Her words were simple, almost innocent, but they struck something sharp inside me. A spark loosened in my chest, hot, volatile, and I had to clench my jaw to keep the anger from spilling out. I could feel it rising, curling tight around my ribs, demanding release. I forced myself to breathe, slow and measured, even as my wolf stirred restlessly beneath my skin.

My gaze never left her face. Not for a second.

"Don’t do that," I said softly, though the restraint in my voice cost me more than she could ever know. "You know exactly what I mean."

Her eyes flickered, just barely. It was enough.

For a moment, neither of us spoke. Silence stretched between us, heavy and oppressive. The corridor suddenly felt too narrow, the walls pressing in, the air thick enough to choke on. Every breath felt louder than it should have been, every second dragging by with unbearable weight.

I sighed, the sound slow and deliberate, forcing my shoulders to ease even if my chest still burned. I didn’t want to scare her. I didn’t want my frustration to turn into something she would flinch from. Carefully, too carefully, I searched for words that wouldn’t sound like an accusation, even though my heart was screaming.

"Tell me the truth," I said at last. "Are you comfortable here?"

I watched her closely as the question settled in. She didn’t answer right away. Her gaze drifted, unfocused, as if she’d slipped somewhere far away, lost in thoughts she wasn’t ready to voice.
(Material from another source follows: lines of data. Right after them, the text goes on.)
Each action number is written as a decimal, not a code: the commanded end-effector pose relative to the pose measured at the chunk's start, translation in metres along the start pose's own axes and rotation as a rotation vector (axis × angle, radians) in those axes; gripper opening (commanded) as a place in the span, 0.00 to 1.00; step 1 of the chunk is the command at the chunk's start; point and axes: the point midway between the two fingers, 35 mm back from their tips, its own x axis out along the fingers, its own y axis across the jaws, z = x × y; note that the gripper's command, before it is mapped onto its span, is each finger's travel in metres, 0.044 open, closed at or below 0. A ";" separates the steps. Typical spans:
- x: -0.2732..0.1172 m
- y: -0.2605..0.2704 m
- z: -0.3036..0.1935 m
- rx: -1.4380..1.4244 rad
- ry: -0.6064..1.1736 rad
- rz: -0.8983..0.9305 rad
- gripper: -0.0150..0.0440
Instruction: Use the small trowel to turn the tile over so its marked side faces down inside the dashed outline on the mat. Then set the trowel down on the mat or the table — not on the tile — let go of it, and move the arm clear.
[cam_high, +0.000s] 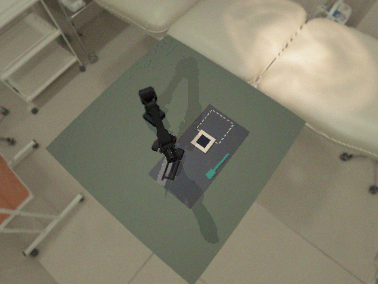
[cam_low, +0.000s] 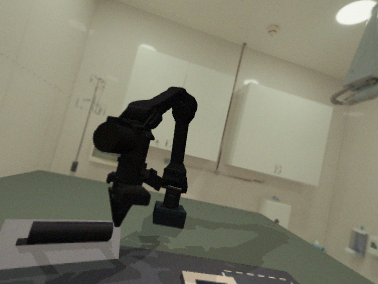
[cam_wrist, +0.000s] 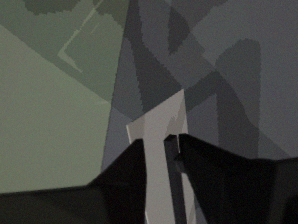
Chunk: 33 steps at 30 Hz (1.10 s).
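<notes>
The trowel, a light grey plate with a black bar handle, is tipped up on a long edge at the mat's lower left end, handle out to the side. My gripper is at one end of it, fingers slightly apart; the wrist view shows plate and handle between and below them, with no clear grip. The cream tile lies flat, dark square up, beside the dashed outline. Contact between trowel and mat is unclear.
A teal spatula lies on the dark mat, to the right of the trowel and below the tile. The mat lies on the green table. The arm reaches over from the upper left and casts shadows on the table.
</notes>
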 end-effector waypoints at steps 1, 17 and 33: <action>0.000 0.009 -0.001 -0.002 0.005 0.003 0.42; -0.004 -0.013 -0.001 0.002 0.000 -0.003 0.42; -0.019 -0.078 0.001 -0.001 0.004 -0.007 0.42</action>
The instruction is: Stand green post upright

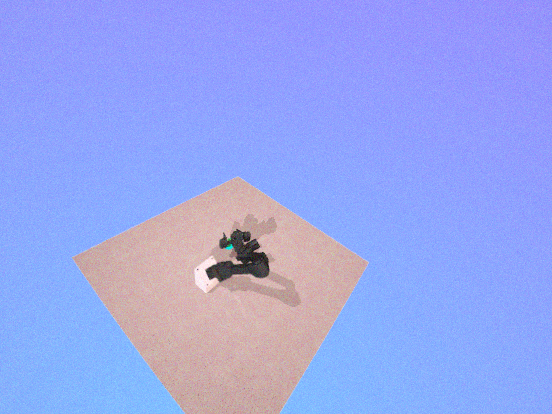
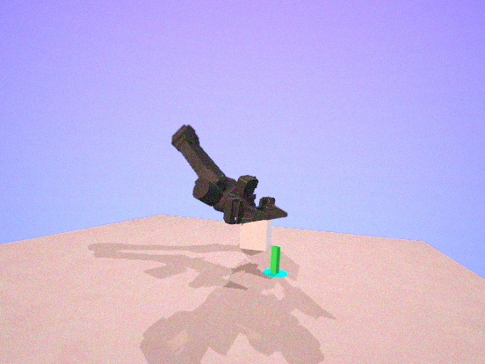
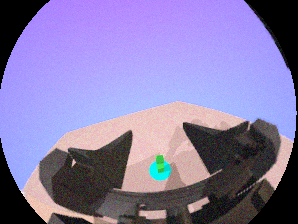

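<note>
While the post (image 1: 229,239) (image 2: 275,259) (image 3: 160,164) stands, the claw (image 1: 231,239) (image 2: 281,210) (image 3: 157,129) gapes wide, apparently touching nothing.

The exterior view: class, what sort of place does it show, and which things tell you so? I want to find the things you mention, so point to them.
Probably a bare robot practice area: a black jointed arm (image 1: 240,268) (image 2: 204,164), a flat cyan circle (image 1: 229,247) (image 2: 283,274) (image 3: 153,171) marking a spot, and a slim green post (image 2: 275,259) (image 3: 160,163) standing on it. No household or factory fittings show.
</note>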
The hesitation alone told me more than any words ever could.

She wasn’t comfortable.

The realization hit hard, sharp and unforgiving. Seeing that uncertainty written so plainly on her face twisted something deep inside me. I couldn’t bear it, couldn’t stand the idea of her forcing herself to endure something that clearly weighed her down.

So I spoke again before the silence could crush her further.

"Because if you’re not," I continued quietly, my grip on her loosening just enough to show I wasn’t trying to trap her, though I still couldn’t bring myself to let go completely, "I’m willing to take you with me."

Her attention snapped back to me.

"After today’s celebration," I went on, my voice steady now, resolute, "after the Alphas are done with whatever gathering they’re planning... I can get you out of here."

The words felt dangerous. Final. But they were honest.

I watched her reaction carefully, every tiny shift in her expression, every flicker of emotion she tried to hide. My thumb brushed lightly against her shoulder, an unconscious gesture meant to reassure her, to remind her she wasn’t alone in this moment.

"You don’t have to answer right now," I added, even as urgency threaded beneath my calm. Time felt like an enemy I couldn’t afford. "But think about it, Maria. Really think about it."

My voice softened, the edge dulled by something raw and sincere.

"You deserve more than this," I said. "More than fear. More than silence."

The words weren’t rehearsed. They came straight from the truth I’d been carrying for years.

I exhaled again, quieter this time, and finally stepped back just enough to give her space. It took effort, far more than it should have, to put even that small distance between us.

"I’ll be around," I said. "When you’re ready."

I turned away then, forcing my feet to move even though every instinct screamed at me to stay. As I walked down the corridor, I knew she could still feel my presence, just as I could feel hers lingering behind me.

And as certain as the ground beneath my boots, one truth settled firmly in my chest.

I wouldn’t wait until she was broken enough to ask for help.

When the moment came, I would take her with me...even if she objected.